Cross-country skiing is a lot like writing. The white trails are a blank canvas, the groomed tracks your page margins. Once you find your rhythm with your arms swinging, you can cover a lot of ground.
Last week I went to the Rolling Huts in the Methow (MED-how) Valley for four nights and three days for a self-structured writing and ski retreat to try to hone a rhythm. For those who know me, the Methow Valley is one of my favorite places on earth, probably because it is so much like Colorado. I lived in Washington state for 21 years before I discovered it (!!). While lying flat on a plastic recliner in 2012, my dentist told me about the Rolling Huts as he poked my gums and looked under my tongue. He commissioned Tom Kundig to design and build the structures on his property in Mazama, Washington, 28 miles south of the Canadian border. Wesola Polana is the name of the complex: six rolling huts, a cabin, separate bathroom and maintenance facilities (the huts have electricity and private outhouses, but no running water), plus a detached restaurant. A restaurant that for the first several years we vacationed there was run by Steven, a sandy Irishman married to a Peruvian. He’s gone now, flown to Brazil, I think, but his eclectic beer selection lives on –a row of amber bottles from all over the world sitting on an interior window shelf between the dining room and bussing station. But we can no longer eat his delicious Irish stew or hear his Irish brogue, musical and green against the white snow. I miss it. And him.

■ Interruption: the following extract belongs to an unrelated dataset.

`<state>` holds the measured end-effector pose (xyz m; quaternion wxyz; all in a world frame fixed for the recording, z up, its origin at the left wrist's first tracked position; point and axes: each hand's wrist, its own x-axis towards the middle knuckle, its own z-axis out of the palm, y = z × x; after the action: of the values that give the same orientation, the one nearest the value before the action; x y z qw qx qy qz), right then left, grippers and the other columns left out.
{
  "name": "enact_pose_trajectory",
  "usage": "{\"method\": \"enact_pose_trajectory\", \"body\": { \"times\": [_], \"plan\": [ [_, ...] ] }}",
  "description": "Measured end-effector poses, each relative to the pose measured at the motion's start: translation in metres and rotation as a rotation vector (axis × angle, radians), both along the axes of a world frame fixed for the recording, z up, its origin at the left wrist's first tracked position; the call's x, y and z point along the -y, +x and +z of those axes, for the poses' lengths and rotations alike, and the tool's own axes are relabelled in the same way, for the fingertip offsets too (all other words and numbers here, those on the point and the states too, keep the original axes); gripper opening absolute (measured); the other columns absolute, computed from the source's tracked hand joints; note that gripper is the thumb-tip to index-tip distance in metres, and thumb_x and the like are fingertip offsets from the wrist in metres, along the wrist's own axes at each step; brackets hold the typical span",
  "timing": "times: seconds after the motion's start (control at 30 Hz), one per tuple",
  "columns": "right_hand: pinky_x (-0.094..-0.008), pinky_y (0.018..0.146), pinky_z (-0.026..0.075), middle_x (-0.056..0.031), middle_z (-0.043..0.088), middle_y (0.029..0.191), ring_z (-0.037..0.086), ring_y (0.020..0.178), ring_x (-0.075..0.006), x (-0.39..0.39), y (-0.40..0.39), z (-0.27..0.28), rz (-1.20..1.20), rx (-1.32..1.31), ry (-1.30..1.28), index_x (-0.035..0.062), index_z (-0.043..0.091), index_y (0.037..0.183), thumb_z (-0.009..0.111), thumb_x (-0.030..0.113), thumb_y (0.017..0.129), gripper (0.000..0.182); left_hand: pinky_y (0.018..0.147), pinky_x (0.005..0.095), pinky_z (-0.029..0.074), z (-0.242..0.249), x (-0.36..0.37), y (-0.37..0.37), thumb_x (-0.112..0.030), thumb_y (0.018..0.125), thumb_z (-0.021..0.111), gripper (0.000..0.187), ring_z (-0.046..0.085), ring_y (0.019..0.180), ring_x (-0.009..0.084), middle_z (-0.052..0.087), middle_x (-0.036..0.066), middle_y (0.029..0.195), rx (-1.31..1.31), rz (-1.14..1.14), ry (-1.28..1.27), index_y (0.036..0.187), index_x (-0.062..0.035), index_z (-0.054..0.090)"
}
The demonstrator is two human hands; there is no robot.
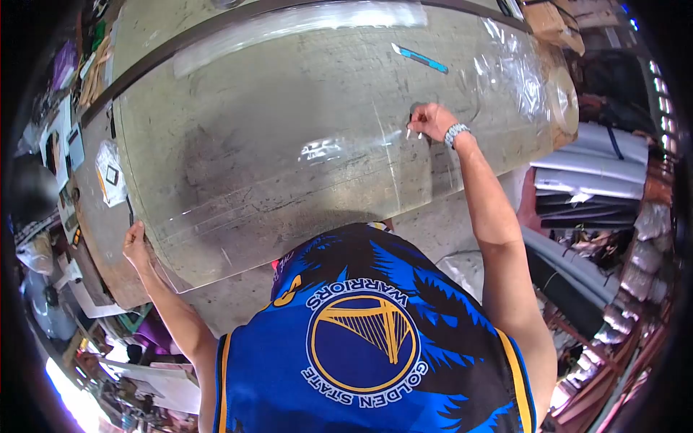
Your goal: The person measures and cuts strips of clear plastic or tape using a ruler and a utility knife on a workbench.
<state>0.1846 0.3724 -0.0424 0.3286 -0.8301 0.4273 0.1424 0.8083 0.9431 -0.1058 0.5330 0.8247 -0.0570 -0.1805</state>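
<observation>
A clear, glossy sheet [253, 209] lies over the large worn tabletop. My right hand [431, 121], with a metal-link band on its wrist, is pinched above the sheet, right of centre; what its fingers hold is too small to name. Beyond it lies a blue cutter knife [421, 58], its tip pointing left. My left hand [135, 242] is at the left end of the table with its fingers pressed together, beside the lower end of a thin dark strip [131, 209]. Whether its fingers hold the strip or the sheet's edge is unclear.
A plastic packet [110, 173] lies at the left. A long dark bar [216, 42] crosses the far side. Crumpled clear film [516, 72] and a tape roll [562, 99] are at the right end. Silvery rolls [592, 169] are stacked right of the table.
</observation>
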Motion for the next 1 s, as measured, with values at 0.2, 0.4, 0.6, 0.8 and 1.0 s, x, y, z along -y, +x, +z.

The girl had set off on the descent, going back and forth in her tranquil zigzags, and had already reached the point where the trails were more trafficked by skiers, yet her figure, faintly sketched, like an oscillating parenthesis, didn’t get lost in the confusion of darting interchangeable profiles: it remained the only one that could be picked out and followed, removed from chance and disorder.

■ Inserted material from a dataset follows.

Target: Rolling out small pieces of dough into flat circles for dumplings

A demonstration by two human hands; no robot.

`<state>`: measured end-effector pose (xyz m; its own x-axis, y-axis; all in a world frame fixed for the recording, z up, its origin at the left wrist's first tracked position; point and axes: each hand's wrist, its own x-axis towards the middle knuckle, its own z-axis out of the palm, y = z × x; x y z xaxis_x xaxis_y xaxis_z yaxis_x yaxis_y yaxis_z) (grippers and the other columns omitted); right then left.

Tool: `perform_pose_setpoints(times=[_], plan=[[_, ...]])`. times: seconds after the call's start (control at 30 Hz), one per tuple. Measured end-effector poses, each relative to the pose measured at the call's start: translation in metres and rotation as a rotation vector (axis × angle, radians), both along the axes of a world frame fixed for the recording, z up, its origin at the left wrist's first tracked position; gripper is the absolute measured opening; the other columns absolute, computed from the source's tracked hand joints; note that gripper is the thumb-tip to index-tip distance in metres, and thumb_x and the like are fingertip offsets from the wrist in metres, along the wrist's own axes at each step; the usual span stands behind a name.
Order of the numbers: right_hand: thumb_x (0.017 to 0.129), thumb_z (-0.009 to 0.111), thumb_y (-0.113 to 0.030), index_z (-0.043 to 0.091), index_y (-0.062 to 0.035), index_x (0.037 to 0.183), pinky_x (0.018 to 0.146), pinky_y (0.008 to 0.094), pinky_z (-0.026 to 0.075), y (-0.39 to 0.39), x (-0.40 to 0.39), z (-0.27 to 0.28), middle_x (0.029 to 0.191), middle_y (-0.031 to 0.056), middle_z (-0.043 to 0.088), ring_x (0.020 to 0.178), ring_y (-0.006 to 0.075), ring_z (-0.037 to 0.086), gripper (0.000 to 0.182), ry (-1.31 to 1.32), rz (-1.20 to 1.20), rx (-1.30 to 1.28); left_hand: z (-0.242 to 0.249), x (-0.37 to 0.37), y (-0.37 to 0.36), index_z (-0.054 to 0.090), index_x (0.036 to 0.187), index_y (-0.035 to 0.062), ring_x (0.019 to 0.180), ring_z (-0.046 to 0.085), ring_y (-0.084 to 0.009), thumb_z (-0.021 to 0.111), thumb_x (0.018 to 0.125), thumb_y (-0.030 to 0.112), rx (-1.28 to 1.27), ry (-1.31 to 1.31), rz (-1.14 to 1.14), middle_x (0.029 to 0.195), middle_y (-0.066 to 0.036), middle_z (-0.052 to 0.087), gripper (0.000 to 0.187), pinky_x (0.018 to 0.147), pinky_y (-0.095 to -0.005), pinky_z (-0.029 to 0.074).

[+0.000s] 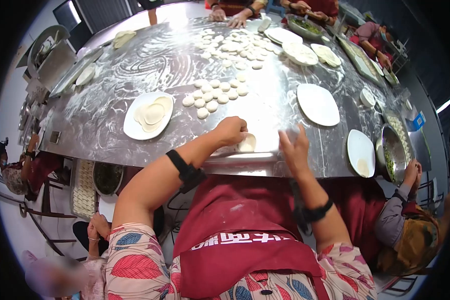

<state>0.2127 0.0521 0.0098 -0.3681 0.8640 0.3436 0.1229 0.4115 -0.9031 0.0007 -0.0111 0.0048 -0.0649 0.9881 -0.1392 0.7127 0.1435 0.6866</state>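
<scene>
While the left hand (231,131) has its fingers pinched together at the edge of a round dough wrapper (248,143) near the surface's (185,149) front edge, the blurred right hand (296,150) stands apart, fingers spread. Beyond them, small dough pieces (211,106) cluster between a plate (132,131) bearing wrappers and a bare white plate (318,104).

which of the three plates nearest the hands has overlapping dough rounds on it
The white plate left of the left hand: several dough rounds overlap on it. The lower right plate shows one round; the upper right plate shows no overlapping rounds.
</scene>
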Motion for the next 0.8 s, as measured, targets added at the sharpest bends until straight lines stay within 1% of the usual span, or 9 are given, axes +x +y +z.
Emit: perform_pose_setpoints(times=[0.07, 0.2, 0.27, 0.3, 0.37, 0.47, 0.53, 0.63, 0.8], plan=[[0.082, 0.062, -0.008, 0.049, 0.0009, 0.093, 0.048, 0.0265, 0.043, 0.0, 0.003, -0.001, 0.066, 0.0056, 0.057, 0.054, 0.0112, 0.054, 0.018, -0.014, 0.022, 0.058, -0.011, -0.005, -0.004, 0.063, 0.086, -0.001, 0.073, 0.065, -0.0242, 0.063, 0.077, 0.013, -0.127, -0.289, 0.118, 0.079, -0.015, 0.065, 0.017, 0.068, -0.0364, 0.049], [0.084, 0.061, -0.008, 0.048, -0.0017, 0.092, 0.046, 0.0258, 0.042, 0.037, -0.036, -0.011, 0.063, 0.0044, 0.054, 0.052, 0.0109, 0.052, 0.017, -0.05, -0.014, 0.226, 0.002, -0.001, -0.003, 0.066, 0.086, -0.0009, 0.071, 0.064, -0.0234, 0.063, 0.08, 0.018, -0.039, 0.037, 0.038, 0.077, -0.016, 0.066, 0.02, 0.066, -0.0355, 0.049], [0.08, 0.064, -0.012, 0.045, 0.0009, 0.086, 0.055, 0.0349, 0.045, 0.047, -0.056, -0.007, 0.066, 0.0168, 0.057, 0.058, 0.027, 0.056, 0.023, -0.084, -0.031, 0.125, 0.01, 0.001, 0.0, 0.067, 0.086, -0.0005, 0.071, 0.063, -0.0252, 0.065, 0.08, 0.025, -0.07, 0.118, 0.02, 0.077, -0.017, 0.066, 0.026, 0.066, -0.0357, 0.048], [0.08, 0.064, -0.012, 0.045, 0.0006, 0.086, 0.056, 0.0355, 0.045, 0.043, -0.052, -0.005, 0.068, 0.0178, 0.058, 0.06, 0.0276, 0.056, 0.023, -0.036, -0.003, 0.065, 0.013, 0.001, 0.001, 0.067, 0.085, -0.0003, 0.071, 0.063, -0.0259, 0.066, 0.079, 0.026, -0.059, 0.104, -0.017, 0.077, -0.017, 0.066, 0.027, 0.066, -0.036, 0.048], [0.08, 0.063, -0.009, 0.046, 0.0011, 0.087, 0.053, 0.0346, 0.045, 0.029, -0.027, -0.008, 0.065, 0.0141, 0.058, 0.056, 0.0236, 0.057, 0.021, -0.051, -0.029, 0.146, 0.015, -0.002, -0.001, 0.067, 0.083, 0.0003, 0.073, 0.063, -0.0275, 0.067, 0.077, 0.029, -0.027, 0.106, -0.125, 0.078, -0.018, 0.065, 0.029, 0.066, -0.0378, 0.047], [0.082, 0.062, -0.006, 0.047, -0.0018, 0.087, 0.048, 0.0261, 0.043, -0.019, 0.017, 0.0, 0.061, 0.0054, 0.057, 0.052, 0.0102, 0.054, 0.017, -0.007, 0.004, -0.019, 0.017, -0.006, 0.001, 0.067, 0.082, 0.0, 0.072, 0.063, -0.0269, 0.068, 0.076, 0.027, -0.003, 0.227, -0.125, 0.077, -0.018, 0.065, 0.028, 0.066, -0.0382, 0.047], [0.083, 0.062, -0.006, 0.046, -0.0026, 0.085, 0.047, 0.025, 0.043, -0.039, 0.03, 0.003, 0.061, 0.0043, 0.056, 0.052, 0.0099, 0.054, 0.017, -0.02, -0.001, -0.02, 0.015, -0.027, 0.006, 0.064, 0.078, -0.0024, 0.065, 0.064, -0.0239, 0.067, 0.074, 0.017, 0.08, 0.215, -0.018, 0.072, -0.015, 0.065, 0.02, 0.059, -0.0349, 0.049], [0.084, 0.062, -0.006, 0.044, -0.0029, 0.083, 0.047, 0.0241, 0.043, -0.043, 0.033, 0.0, 0.061, 0.0035, 0.055, 0.052, 0.0093, 0.053, 0.018, 0.023, 0.011, -0.017, 0.007, -0.045, -0.001, 0.06, 0.078, -0.0051, 0.057, 0.063, -0.0154, 0.064, 0.075, 0.002, -0.203, -0.251, 0.166, 0.067, -0.012, 0.062, 0.008, 0.049, -0.0251, 0.051], [0.082, 0.061, -0.006, 0.046, -0.001, 0.086, 0.048, 0.0268, 0.042, -0.005, 0.0, 0.0, 0.061, 0.006, 0.055, 0.052, 0.0112, 0.053, 0.017, 0.008, -0.001, 0.01, 0.001, -0.016, -0.023, 0.064, 0.08, -0.0031, 0.059, 0.062, -0.0155, 0.066, 0.076, 0.009, -0.131, -0.273, 0.236, 0.068, -0.009, 0.062, 0.013, 0.053, -0.0282, 0.05]])
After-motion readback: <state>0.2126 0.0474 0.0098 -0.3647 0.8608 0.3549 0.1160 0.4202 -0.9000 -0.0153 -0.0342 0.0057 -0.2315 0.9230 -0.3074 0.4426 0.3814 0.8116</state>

– Italo Calvino, The Adventure of a Skier
Wesola Polana means “happy meadow” in Polish because Poland is Dr. Friedrich’s childhood home. An apt name, for I feel happy every time I’m there. I did a self-structured writing retreat one other time but only for two days in New York, at the tail end of a business trip in early 2019. Which didn’t really work that well because I have friends in NYC whom I mistakenly told I would be there. Plus, New York itself is a good friend of mine. She begged me to go out even when Stephanie, Caren, Sue, or Alison didn’t. Consequently, I didn’t get much writing done because when friends beckon, I respond like a knee jerking under a reflex hammer: I just go (and honestly, I’m really glad I did that time because I went on an Airbnb tour of Hasidic Brooklyn and it was one of the most memorable travel experiences of my life).

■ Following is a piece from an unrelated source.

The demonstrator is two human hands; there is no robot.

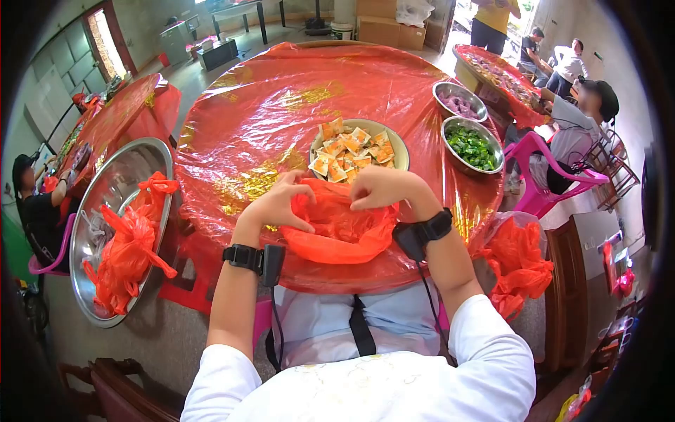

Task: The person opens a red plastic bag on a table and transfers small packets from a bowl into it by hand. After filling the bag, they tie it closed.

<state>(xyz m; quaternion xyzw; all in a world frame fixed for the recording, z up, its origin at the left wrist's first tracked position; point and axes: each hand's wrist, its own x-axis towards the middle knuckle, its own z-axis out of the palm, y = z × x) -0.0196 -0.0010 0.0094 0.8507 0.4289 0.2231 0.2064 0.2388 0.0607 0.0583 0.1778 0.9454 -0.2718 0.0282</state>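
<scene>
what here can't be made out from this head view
- Inside of the red plastic bag: hidden by its folds and both hands, left hand, right hand.
- Purple contents of the far steel bowl: too small to identify.
- Print on the snack packets: too small.

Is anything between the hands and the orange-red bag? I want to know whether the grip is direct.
Nothing visible. The left hand and right hand both rest directly on the orange-red plastic bag at the table edge; the bowl of packets sits just behind.
</scene>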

Lesson learned. Dedicated writing requires boring and familiar – if not remote – places.
I write through my Big List of Memories but am struggling with…memories. Even though what I’m writing is non-fiction, I wonder. Is there any such thing, really? As 100% non-fiction? There’s no way I can remember detailed dialogue from that long ago or exactly what someone was wearing or smelled like, so some parts will have to be made up. But maybe it’s the intent that matters most. Maybe “non-fiction” really means fiction-that’s-as-close-to-truth-as-it-can-be. Which makes me think strategically. In remembering, I realize how alone and marginalized I felt for most of my childhood after my mother died. So maybe I’ll avoid dialogue in my book altogether, a signal of my aloneness. Which I wouldn’t classify as loneliness, by the way. I don’t remember feeling lonely as a child. Just alone.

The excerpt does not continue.